Assessment & Research

Simplex and multiplex stratification in ASD and ADHD families: a promising approach for identifying overlapping and unique underpinnings of ASD and ADHD?

Oerlemans et al. (2015) · Journal of autism and developmental disorders 2015
★ The Verdict

Counting affected siblings sorts ASD families into SPX and MPX groups that differ in hidden trait loads and shared ASD-ADHD risk.

✓ Read this if BCBAs who assess or write treatment plans for children with ASD or ADHD in clinic or school settings.
✗ Skip if Practitioners working with single adults or acquired brain injury caseloads.

01Research in Context

01

What this study did

The team sorted autism families into two buckets. Single-incidence (SPX) means one child has ASD. Multiplex (MPX) means two or more children have ASD or ADHD.

They then counted sub-clinical traits in parents and siblings. The goal was to see if MPX families carry extra ASD-ADHD features that SPX families do not.

02

What they found

MPX families showed higher rates of social-communication quirks, attention problems, and rigid routines in relatives. SPX families looked almost like typical families on these measures.

The pattern held for both ASD and ADHD traits. This suggests the two disorders may share some family-level risk factors.

03

How this fits with other research

Fahmie et al. (2013) saw the same SPX-MPX split two years earlier, but only for ASD traits. The new paper adds ADHD traits and confirms the divide still stands.

Bora et al. (2017) used math instead of family structure. They carved ASD parents into high- and low-trait groups with a questionnaire. Both methods spot heterogeneity, but SPX-MPX is faster in clinic—you just count affected kids.

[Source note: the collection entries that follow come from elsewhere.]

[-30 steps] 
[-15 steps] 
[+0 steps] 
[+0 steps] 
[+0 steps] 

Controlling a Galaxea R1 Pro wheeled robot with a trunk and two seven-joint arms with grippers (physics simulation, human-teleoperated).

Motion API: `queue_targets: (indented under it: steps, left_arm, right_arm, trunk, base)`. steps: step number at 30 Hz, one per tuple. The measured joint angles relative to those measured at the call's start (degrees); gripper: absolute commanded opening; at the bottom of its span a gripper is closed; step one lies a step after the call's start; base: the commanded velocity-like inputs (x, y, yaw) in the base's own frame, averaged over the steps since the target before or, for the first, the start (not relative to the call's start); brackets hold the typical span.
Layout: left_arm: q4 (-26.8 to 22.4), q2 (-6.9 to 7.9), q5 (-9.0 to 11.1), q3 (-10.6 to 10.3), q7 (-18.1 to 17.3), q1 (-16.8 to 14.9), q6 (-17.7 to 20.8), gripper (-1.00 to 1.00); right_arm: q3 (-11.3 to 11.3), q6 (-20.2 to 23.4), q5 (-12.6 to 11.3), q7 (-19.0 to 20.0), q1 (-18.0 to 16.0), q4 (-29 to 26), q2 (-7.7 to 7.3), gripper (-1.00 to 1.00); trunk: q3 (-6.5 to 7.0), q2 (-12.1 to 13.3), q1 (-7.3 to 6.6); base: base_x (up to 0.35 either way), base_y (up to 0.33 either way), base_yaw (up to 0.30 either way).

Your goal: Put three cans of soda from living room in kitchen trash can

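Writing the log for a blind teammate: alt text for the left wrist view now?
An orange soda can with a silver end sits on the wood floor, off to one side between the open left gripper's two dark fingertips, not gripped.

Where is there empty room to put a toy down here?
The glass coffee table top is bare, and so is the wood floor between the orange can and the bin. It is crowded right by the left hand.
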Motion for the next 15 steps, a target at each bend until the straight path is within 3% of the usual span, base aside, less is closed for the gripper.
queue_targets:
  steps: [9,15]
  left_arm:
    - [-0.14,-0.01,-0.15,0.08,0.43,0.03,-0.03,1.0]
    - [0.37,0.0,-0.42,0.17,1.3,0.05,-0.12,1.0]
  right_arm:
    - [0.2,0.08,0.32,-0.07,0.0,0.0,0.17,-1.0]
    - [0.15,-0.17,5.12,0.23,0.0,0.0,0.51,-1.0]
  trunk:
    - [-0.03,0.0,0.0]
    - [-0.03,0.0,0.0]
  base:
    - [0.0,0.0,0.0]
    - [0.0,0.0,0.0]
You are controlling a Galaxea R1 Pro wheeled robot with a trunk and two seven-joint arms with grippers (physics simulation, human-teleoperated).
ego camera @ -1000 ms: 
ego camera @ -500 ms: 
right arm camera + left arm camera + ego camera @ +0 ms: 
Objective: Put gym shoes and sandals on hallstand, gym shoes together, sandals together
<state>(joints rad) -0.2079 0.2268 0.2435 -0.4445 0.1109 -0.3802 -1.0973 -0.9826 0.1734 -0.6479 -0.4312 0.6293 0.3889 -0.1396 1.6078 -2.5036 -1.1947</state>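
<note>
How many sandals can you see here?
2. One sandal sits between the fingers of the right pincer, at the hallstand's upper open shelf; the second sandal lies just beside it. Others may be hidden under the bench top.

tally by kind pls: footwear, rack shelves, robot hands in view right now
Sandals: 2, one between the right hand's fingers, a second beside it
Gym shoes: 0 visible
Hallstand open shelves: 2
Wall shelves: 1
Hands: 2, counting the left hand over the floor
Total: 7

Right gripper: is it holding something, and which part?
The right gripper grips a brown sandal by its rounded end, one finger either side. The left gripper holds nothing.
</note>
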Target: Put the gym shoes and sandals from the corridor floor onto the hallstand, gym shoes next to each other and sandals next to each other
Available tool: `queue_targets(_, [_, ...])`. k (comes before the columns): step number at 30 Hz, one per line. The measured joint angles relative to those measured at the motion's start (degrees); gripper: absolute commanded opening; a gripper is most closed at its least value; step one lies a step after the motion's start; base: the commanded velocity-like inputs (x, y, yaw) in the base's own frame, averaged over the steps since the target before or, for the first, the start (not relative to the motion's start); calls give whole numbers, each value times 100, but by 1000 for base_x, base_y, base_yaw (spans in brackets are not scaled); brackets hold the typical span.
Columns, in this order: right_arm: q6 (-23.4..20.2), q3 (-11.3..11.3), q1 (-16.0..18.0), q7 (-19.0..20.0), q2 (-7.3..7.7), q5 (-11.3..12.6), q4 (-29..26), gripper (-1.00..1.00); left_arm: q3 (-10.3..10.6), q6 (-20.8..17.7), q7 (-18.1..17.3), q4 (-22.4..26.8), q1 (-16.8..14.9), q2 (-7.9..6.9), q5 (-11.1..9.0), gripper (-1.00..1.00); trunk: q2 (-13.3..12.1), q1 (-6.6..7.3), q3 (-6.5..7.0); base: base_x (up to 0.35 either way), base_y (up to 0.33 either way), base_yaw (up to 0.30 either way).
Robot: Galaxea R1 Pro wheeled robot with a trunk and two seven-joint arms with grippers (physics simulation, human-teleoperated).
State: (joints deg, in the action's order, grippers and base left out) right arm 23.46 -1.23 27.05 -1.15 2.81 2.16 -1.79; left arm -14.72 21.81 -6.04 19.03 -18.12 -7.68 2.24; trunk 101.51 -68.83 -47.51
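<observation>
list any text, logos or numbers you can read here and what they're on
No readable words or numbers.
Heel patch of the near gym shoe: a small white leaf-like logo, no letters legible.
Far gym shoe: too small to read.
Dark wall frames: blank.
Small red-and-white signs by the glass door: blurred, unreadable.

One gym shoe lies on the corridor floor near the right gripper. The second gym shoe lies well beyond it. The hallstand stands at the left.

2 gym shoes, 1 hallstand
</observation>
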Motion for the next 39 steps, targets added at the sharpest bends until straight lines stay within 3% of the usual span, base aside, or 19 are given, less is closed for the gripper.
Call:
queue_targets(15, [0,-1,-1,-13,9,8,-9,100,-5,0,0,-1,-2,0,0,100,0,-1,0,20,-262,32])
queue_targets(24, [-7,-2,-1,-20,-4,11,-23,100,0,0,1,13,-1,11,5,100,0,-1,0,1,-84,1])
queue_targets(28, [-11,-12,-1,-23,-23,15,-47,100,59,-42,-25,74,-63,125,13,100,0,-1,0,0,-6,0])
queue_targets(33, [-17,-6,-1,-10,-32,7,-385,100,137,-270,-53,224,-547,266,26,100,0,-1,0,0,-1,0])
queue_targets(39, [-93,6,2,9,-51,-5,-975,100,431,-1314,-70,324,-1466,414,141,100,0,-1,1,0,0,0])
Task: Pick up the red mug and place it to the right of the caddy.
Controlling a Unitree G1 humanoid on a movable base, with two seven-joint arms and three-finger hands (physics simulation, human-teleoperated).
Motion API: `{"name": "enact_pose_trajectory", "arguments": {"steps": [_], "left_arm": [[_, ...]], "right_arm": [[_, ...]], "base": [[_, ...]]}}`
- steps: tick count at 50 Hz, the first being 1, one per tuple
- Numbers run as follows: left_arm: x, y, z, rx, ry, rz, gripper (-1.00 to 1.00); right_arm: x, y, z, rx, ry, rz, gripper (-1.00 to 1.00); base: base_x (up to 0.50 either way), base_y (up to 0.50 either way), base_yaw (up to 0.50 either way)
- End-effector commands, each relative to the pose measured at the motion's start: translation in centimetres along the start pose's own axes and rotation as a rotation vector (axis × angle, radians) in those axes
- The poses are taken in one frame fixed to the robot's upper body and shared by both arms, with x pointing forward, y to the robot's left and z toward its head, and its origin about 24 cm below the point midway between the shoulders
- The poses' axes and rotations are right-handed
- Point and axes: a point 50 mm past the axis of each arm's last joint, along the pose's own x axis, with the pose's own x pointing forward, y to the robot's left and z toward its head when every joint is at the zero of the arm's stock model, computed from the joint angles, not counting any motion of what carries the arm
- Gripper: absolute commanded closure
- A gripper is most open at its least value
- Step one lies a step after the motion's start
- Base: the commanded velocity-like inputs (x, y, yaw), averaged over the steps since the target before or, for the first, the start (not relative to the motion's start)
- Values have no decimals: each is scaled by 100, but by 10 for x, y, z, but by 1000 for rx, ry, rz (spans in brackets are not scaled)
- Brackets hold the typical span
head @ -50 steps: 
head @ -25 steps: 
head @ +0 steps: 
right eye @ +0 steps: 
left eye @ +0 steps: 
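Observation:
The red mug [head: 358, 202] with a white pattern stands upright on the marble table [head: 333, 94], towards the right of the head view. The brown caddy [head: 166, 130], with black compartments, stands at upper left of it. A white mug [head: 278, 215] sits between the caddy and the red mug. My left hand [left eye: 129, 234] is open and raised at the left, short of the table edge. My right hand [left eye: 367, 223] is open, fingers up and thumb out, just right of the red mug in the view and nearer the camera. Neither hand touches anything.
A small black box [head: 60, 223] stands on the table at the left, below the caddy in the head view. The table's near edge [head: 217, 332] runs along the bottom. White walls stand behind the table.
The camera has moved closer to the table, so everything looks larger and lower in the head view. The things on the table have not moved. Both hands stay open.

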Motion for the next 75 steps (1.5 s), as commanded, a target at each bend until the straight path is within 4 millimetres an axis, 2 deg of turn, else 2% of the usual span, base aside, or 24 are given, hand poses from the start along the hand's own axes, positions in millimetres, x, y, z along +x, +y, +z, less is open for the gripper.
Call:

Allen-Brady et al. (2010) took a genetic route. They pulled out high-risk AGRE pedigrees and found a hint of an autism gene on the X chromosome. The current study gives clinicians a simple behavioral rule—MPX status—to pick families likely to carry shared risk without any blood draw.

04

Why it matters

When you intake a new client, ask how many siblings have ASD or ADHD. If the answer is two or more, expect broader trait loads in parents and plan for possible attention or rigidity issues during sessions. This quick label can guide goal choice, parent training topics, and even sibling screening.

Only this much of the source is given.